__Directions for this task__
Word for word, the listing below should be printed again.

============================================================

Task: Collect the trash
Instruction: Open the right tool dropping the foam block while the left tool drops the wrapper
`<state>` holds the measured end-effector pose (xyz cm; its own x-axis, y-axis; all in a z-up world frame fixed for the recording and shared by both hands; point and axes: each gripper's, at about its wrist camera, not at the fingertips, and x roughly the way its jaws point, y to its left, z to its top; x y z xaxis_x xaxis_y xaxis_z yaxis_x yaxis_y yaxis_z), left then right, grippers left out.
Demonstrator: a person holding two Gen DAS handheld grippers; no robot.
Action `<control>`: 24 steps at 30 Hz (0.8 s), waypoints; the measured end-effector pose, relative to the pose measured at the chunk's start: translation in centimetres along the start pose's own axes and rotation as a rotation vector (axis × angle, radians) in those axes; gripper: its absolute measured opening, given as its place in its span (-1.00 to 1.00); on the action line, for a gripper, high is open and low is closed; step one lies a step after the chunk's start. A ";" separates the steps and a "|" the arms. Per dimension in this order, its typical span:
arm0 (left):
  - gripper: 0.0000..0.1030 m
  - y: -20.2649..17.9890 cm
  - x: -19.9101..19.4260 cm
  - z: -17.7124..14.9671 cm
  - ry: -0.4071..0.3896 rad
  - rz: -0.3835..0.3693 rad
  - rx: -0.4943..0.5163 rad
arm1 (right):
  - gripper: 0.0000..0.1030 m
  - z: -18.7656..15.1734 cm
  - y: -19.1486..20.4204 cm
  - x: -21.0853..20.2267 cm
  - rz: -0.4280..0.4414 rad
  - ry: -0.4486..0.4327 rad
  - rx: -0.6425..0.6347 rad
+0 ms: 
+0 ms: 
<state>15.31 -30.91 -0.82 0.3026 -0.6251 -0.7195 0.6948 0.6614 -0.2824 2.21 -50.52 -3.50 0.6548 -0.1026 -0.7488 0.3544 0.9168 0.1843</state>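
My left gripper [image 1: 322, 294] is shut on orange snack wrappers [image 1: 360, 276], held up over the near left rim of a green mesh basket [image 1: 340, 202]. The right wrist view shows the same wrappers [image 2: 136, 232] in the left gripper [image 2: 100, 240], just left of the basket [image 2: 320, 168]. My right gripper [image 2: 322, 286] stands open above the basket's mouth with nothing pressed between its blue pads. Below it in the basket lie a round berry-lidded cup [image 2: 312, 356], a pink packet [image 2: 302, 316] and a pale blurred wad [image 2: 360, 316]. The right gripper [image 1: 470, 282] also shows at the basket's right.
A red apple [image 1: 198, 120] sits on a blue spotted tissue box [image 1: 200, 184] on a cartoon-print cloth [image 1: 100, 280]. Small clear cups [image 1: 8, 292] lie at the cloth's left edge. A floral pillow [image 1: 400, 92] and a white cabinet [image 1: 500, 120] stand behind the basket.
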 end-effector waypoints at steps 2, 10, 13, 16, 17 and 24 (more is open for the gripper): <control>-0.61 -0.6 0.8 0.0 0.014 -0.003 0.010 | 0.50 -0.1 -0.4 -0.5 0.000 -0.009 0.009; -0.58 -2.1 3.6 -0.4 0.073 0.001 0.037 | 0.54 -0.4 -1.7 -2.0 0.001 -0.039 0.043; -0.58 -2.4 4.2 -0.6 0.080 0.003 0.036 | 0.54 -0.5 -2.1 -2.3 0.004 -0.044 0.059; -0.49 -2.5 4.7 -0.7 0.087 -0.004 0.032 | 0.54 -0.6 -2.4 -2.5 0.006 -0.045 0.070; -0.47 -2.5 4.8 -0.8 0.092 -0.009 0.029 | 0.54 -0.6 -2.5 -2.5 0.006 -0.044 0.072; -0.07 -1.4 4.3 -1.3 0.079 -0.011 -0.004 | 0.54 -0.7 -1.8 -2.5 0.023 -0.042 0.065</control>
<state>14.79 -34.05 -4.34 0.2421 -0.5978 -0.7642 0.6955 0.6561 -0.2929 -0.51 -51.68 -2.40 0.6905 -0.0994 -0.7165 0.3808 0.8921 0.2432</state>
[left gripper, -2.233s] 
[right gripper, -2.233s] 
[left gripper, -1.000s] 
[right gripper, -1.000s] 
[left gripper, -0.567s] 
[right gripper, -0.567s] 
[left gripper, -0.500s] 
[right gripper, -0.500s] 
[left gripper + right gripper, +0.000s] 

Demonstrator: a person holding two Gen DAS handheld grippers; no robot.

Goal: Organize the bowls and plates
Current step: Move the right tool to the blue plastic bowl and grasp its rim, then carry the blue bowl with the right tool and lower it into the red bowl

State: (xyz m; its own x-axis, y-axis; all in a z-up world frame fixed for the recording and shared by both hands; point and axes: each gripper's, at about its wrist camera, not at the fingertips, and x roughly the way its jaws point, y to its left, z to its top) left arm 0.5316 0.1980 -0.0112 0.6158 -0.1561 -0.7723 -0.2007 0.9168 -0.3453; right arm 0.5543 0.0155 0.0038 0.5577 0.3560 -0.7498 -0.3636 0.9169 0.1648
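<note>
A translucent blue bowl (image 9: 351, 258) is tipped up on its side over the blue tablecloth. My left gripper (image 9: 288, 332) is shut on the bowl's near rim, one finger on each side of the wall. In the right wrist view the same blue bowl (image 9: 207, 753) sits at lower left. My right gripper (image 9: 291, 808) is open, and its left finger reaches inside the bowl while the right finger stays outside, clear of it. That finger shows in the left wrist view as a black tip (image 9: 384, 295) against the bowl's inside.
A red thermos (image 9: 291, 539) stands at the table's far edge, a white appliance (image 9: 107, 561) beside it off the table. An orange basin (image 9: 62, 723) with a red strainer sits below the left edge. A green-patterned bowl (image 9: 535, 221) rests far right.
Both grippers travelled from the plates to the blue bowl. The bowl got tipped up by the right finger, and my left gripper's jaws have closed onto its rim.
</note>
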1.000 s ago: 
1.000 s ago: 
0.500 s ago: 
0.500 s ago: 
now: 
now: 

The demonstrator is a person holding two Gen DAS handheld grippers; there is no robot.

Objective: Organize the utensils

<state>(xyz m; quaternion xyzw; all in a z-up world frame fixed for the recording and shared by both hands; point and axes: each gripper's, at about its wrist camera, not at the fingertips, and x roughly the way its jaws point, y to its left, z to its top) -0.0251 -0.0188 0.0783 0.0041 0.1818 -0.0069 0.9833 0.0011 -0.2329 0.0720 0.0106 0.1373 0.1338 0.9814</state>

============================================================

__Solved problem__
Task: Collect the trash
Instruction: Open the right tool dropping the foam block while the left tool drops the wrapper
`<state>` holds the measured end-effector pose (xyz cm; its own x-axis, y-axis; all in a z-up world frame fixed for the recording and shared by both hands; point and axes: each gripper's, at about its wrist camera, not at the fingertips, and x roughly the way its jaws point, y to its left, z to its top; x y z xaxis_x xaxis_y xaxis_z yaxis_x yaxis_y yaxis_z), left then right, grippers left out.
Demonstrator: a person holding two Gen DAS handheld grippers; no robot.
Action `<control>`: 24 steps at 30 Hz (0.8 s), waypoints; the measured end-effector pose, relative to the pose measured at the chunk's start: translation in centimetres along the start pose's own axes and rotation as a rotation vector (axis × angle, radians) in those axes; gripper: its absolute measured opening, given as its place in its span (-1.00 to 1.00); on the action line, for a gripper, high is open and low is closed; step one lies a step after the chunk's start. A ";" separates the steps and a "|" the arms. Per dimension in this order, its typical span:
arm0 (left):
  - gripper: 0.0000..0.1030 m
  - y: -20.2649..17.9890 cm
  - x: -19.9101..19.4260 cm
  - z: -17.7124..14.9671 cm
  - ry: -0.4071..0.3896 rad
  - rz: -0.3835..0.3693 rad
  - rx: -0.4943..0.5163 rad
arm1 (right):
  - gripper: 0.0000..0.1030 m
  - z: -18.7656..15.1734 cm
  - y: -19.1486..20.4204 cm
  - x: -21.0853..20.2267 cm
  - rz: -0.4280..0.4414 rad
  - ry: -0.4486..0.4327 rad
  - rx: -0.6425..0.6347 rad
+0 ms: 
+0 ms: 
<state>15.31 -30.91 -0.82 0.3026 -0.6251 -0.7195 0.6948 0.6614 -0.2824 2.21 -50.52 -3.50 0.6548 -0.1026 -0.7488 0.3544 0.9168 0.1843</state>
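My left gripper [image 1: 322, 294] is shut on orange snack wrappers [image 1: 360, 276], held up over the near left rim of a green mesh basket [image 1: 340, 202]. The right wrist view shows the same wrappers [image 2: 136, 232] in the left gripper [image 2: 100, 240], just left of the basket [image 2: 320, 168]. My right gripper [image 2: 322, 286] stands open above the basket's mouth with nothing pressed between its blue pads. Below it in the basket lie a round berry-lidded cup [image 2: 312, 356], a pink packet [image 2: 302, 316] and a pale blurred wad [image 2: 360, 316]. The right gripper [image 1: 470, 282] also shows at the basket's right.
A red apple [image 1: 198, 120] sits on a blue spotted tissue box [image 1: 200, 184] on a cartoon-print cloth [image 1: 100, 280]. Small clear cups [image 1: 8, 292] lie at the cloth's left edge. A floral pillow [image 1: 400, 92] and a white cabinet [image 1: 500, 120] stand behind the basket.
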 end-effector waypoints at steps 2, 10, 13, 16, 17 and 24 (more is open for the gripper): <control>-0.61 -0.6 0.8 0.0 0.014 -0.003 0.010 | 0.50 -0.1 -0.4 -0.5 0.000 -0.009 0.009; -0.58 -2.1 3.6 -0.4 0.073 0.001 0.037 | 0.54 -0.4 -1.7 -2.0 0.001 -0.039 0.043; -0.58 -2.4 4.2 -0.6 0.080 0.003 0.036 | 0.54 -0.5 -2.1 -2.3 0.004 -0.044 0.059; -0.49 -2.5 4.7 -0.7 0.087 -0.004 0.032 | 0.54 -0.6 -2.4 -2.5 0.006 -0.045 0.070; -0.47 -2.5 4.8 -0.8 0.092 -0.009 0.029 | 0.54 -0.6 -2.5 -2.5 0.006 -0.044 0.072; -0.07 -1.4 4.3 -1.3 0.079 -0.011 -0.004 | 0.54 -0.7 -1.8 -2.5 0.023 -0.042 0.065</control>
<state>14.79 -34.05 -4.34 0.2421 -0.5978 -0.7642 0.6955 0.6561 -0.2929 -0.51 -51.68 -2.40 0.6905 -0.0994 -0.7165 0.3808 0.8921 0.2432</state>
[left gripper, -2.233s] 
[right gripper, -2.233s] 
[left gripper, -1.000s] 
[right gripper, -1.000s] 
[left gripper, -0.567s] 
[right gripper, -0.567s] 
[left gripper, -0.500s] 
[right gripper, -0.500s] 
[left gripper + right gripper, +0.000s] 

Demonstrator: a person holding two Gen DAS handheld grippers; no robot.

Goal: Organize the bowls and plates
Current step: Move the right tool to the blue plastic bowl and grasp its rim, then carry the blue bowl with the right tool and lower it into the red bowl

State: (xyz m; its own x-axis, y-axis; all in a z-up world frame fixed for the recording and shared by both hands; point and axes: each gripper's, at about its wrist camera, not at the fingertips, and x roughly the way its jaws point, y to its left, z to its top) left arm 0.5316 0.1980 -0.0112 0.6158 -0.1561 -0.7723 -0.2007 0.9168 -0.3453; right arm 0.5543 0.0155 0.0038 0.5577 0.3560 -0.7498 -0.3636 0.9169 0.1648
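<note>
A translucent blue bowl (image 9: 351, 258) is tipped up on its side over the blue tablecloth. My left gripper (image 9: 288, 332) is shut on the bowl's near rim, one finger on each side of the wall. In the right wrist view the same blue bowl (image 9: 207, 753) sits at lower left. My right gripper (image 9: 291, 808) is open, and its left finger reaches inside the bowl while the right finger stays outside, clear of it. That finger shows in the left wrist view as a black tip (image 9: 384, 295) against the bowl's inside.
A red thermos (image 9: 291, 539) stands at the table's far edge, a white appliance (image 9: 107, 561) beside it off the table. An orange basin (image 9: 62, 723) with a red strainer sits below the left edge. A green-patterned bowl (image 9: 535, 221) rests far right.
Both grippers travelled from the plates to the blue bowl. The bowl got tipped up by the right finger, and my left gripper's jaws have closed onto its rim.
</note>
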1.000 s ago: 
1.000 s ago: 
0.500 s ago: 
0.500 s ago: 
now: 
now: 

The demonstrator is a person holding two Gen DAS handheld grippers; there is no robot.

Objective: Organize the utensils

<state>(xyz m; quaternion xyzw; all in a z-up world frame fixed for the recording and shared by both hands; point and axes: each gripper's, at about its wrist camera, not at the fingertips, and x roughly the way its jaws point, y to its left, z to its top) -0.0251 -0.0188 0.0783 0.0041 0.1818 -0.0069 0.9833 0.0011 -0.2329 0.0720 0.0106 0.1373 0.1338 0.9814</state>

No further output is expected.